Może rzeczywiście nie powinnam mówić wczoraj o tych pierogach na kolację. Ale przecież to nic złego chyba. Tylko, że on tak szybko uciekł z gg. On uciekł, a ja dwie godziny leżałam, słuchałam Vondy Shepard i ryczałam. I ja mu o tym wszystkim w sobotę powiem.
A przy piosence „Chances are” to z nim zatańczę. Bo to jest dokładnie jak w tej piosence – pamiętam jak wyglądał kiedy pierwszy raz się spotkaliśmy, jego śmiech i uśmiech. I teraz bardziej pasuje zmieniony odrobinę cytat z Achmatowej:
Zasypiam stroskana, wstaję zakochana, widzę czerwień maków!!!
... obudziłam się. Zawsze dostawałam porannego smsa, dzisiaj cisza. Znowu się rozpłakałam. To przez ten cholerny strach przed bliskością, przez strach, że to wszystkie takie kruche, że boję się zranienia, że...
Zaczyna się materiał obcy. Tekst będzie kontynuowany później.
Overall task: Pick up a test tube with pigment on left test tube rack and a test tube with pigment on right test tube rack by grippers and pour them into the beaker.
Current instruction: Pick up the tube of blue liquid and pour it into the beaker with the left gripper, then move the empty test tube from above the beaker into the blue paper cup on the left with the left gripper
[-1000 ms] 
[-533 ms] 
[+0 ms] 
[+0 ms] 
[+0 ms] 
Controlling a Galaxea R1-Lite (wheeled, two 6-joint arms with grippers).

Wszystko mu powiem. I przeproszę, że wystawiam go na taką straszną próbę. Nie robię tego zupełnie świadomie, przecież ja wiem, że on nie ma żadnych powodów do czucia się zagrożonym. Ale to wiem ja, on może nie do końca.
Dzisiaj smsa się nie doczekałam, wysłałam go sama. Napisałam, że zasypiam stroskana, wstaję zakochana i że widzę czerwień maków. Pożyczyłam słonecznego i ciepłego dnia. Odpisał... I ja jeszcze raz potem, dodałam tym razem, że się za nim stęskniłam.
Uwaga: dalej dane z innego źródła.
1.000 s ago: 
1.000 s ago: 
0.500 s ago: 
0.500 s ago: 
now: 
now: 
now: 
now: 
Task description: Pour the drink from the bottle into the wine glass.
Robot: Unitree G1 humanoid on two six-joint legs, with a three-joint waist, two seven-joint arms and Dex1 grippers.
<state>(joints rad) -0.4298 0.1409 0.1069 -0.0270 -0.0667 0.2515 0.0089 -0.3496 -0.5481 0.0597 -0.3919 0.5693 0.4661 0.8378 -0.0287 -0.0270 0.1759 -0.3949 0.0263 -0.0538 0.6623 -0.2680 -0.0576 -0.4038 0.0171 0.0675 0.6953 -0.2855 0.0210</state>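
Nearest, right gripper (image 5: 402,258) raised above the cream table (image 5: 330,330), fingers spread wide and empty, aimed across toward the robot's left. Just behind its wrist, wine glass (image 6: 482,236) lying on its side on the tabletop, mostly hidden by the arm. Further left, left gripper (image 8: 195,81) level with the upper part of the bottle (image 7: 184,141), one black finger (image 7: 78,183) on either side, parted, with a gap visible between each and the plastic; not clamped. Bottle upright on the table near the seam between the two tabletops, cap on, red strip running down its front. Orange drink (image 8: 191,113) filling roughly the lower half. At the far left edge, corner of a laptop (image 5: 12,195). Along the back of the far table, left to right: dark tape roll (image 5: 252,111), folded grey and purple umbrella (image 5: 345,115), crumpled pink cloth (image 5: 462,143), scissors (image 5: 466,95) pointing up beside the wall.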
Bo to przecież nie ważne, że mieszkam z trzeba chłopakami. Mogłabym mieszkać z pięcioma, a i tak tylko jeden się liczy dla mnie. Esio. Mój Esio. Ten, za którym tak potwornie tęskniłam, kiedy był daleko. Ten, do którego tęsknię, kiedy nie ma go blisko. Ten, którego chcę widzieć, słyszeć, czuć. Dla niego chcę zrobić w sobotę naleśniki, a w niedzielę pójść na jesienny spacer do parku Szczytnickiego.
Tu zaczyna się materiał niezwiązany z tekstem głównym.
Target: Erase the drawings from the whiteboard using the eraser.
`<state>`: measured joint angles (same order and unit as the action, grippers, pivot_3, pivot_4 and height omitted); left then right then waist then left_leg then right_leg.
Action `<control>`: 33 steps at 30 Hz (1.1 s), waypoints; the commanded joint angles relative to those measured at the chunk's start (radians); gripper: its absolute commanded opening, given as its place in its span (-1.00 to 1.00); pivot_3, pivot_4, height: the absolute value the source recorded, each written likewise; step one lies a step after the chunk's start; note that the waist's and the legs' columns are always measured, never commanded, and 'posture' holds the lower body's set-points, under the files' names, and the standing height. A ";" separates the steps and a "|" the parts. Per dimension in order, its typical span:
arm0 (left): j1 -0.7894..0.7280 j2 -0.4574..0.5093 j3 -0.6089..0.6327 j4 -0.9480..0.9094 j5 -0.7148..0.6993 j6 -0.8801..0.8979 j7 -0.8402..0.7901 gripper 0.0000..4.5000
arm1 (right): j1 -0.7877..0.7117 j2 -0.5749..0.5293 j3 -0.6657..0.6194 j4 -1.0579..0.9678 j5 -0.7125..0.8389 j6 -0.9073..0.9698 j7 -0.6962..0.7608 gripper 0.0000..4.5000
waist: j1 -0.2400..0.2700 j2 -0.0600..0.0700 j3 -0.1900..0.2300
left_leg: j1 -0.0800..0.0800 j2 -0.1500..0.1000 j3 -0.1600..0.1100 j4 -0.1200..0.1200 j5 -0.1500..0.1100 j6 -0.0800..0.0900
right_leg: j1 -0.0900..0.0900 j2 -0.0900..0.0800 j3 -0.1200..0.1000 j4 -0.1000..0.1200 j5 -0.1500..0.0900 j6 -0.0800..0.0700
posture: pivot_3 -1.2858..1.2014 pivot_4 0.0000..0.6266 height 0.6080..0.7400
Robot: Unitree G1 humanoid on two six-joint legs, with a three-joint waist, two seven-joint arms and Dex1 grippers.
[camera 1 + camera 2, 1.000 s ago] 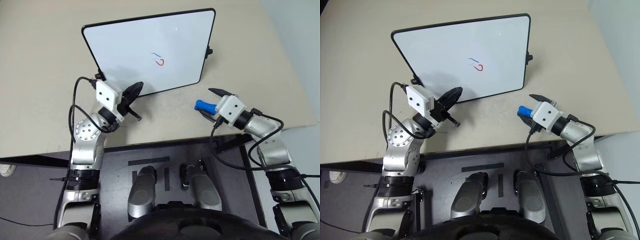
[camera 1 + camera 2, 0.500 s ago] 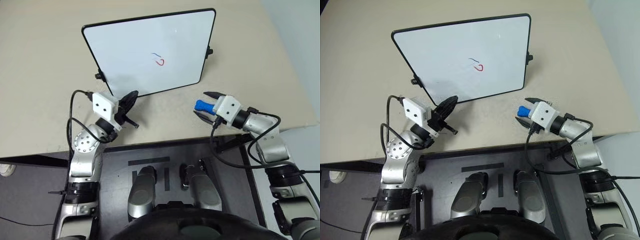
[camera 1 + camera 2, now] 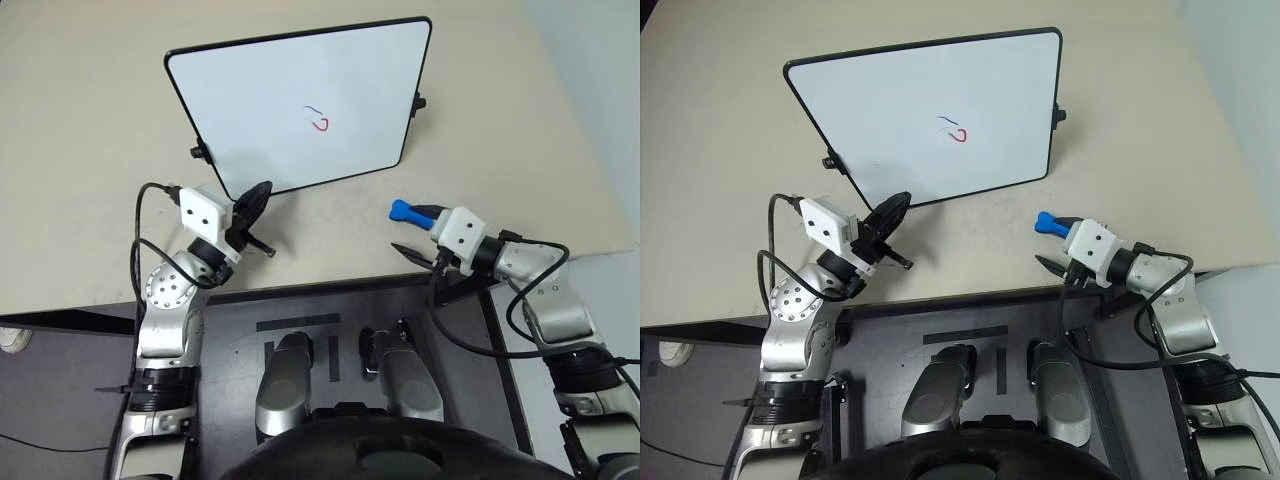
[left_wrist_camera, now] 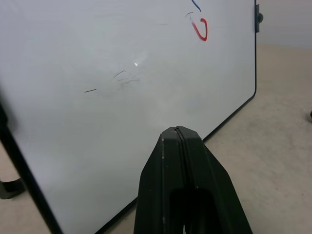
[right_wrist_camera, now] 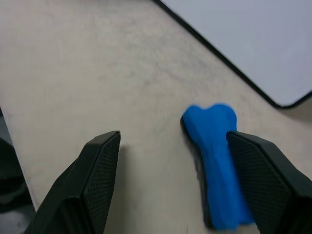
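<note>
Both arms have drawn back toward the table's near edge, and the right gripper (image 3: 414, 231) has tipped further downward, its jaws spread wide with nothing clamped between them. In the right wrist view the eraser (image 5: 217, 161) lies on the table (image 3: 90, 150) against the inner face of one finger, while the other finger stands well clear of it across bare tabletop. Its long axis runs roughly along the fingers rather than across them, so closing the jaws should catch it across its narrow waist. The right arm is plainly the nearer one. On the other side, the left gripper (image 4: 178, 132) is pressed shut and empty, its tip just beside the lower edge of the whiteboard (image 3: 260, 100). The drawings (image 3: 317, 119), a red curl and a blue stroke, sit untouched near the board's middle, well apart from the eraser.
</note>
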<state>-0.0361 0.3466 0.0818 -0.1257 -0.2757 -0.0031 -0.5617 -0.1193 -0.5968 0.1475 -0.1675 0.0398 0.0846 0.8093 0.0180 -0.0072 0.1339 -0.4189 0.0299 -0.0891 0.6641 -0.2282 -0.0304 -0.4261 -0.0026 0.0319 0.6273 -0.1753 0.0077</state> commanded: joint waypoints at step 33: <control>-0.025 -0.005 -0.010 -0.010 0.005 -0.025 -0.003 -1.00 | -0.077 -0.003 -0.012 0.086 -0.068 -0.074 -0.066 -0.99 | 0.000 0.000 0.000 | 0.001 0.000 -0.001 0.000 0.003 -0.001 | 0.001 0.000 0.000 0.000 0.001 0.002 | 0.03 -0.52 1.00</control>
<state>-0.0511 0.3408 0.0717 -0.1235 -0.2747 -0.0059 -0.5624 -0.1786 -0.5929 0.1451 -0.0521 -0.0195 0.0260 0.7558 0.0182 -0.0072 0.1338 -0.4177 0.0299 -0.0898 0.6639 -0.2257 -0.0309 -0.4249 -0.0026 0.0319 0.6273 -0.1746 0.0093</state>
I właśnie ta piosenka, „Chances are”, przypomina mi jak bardzo mi go brakuje. Jak bardzo go chcę. I ja do tej piosenki chcę z nim zatańczyć. W blasku świec i przy zapachu kadzidełka.
... nie dla Ł., nie dla M. i nie dla Cz., ani nikogo innego. Dla Esia chcę to wszystko.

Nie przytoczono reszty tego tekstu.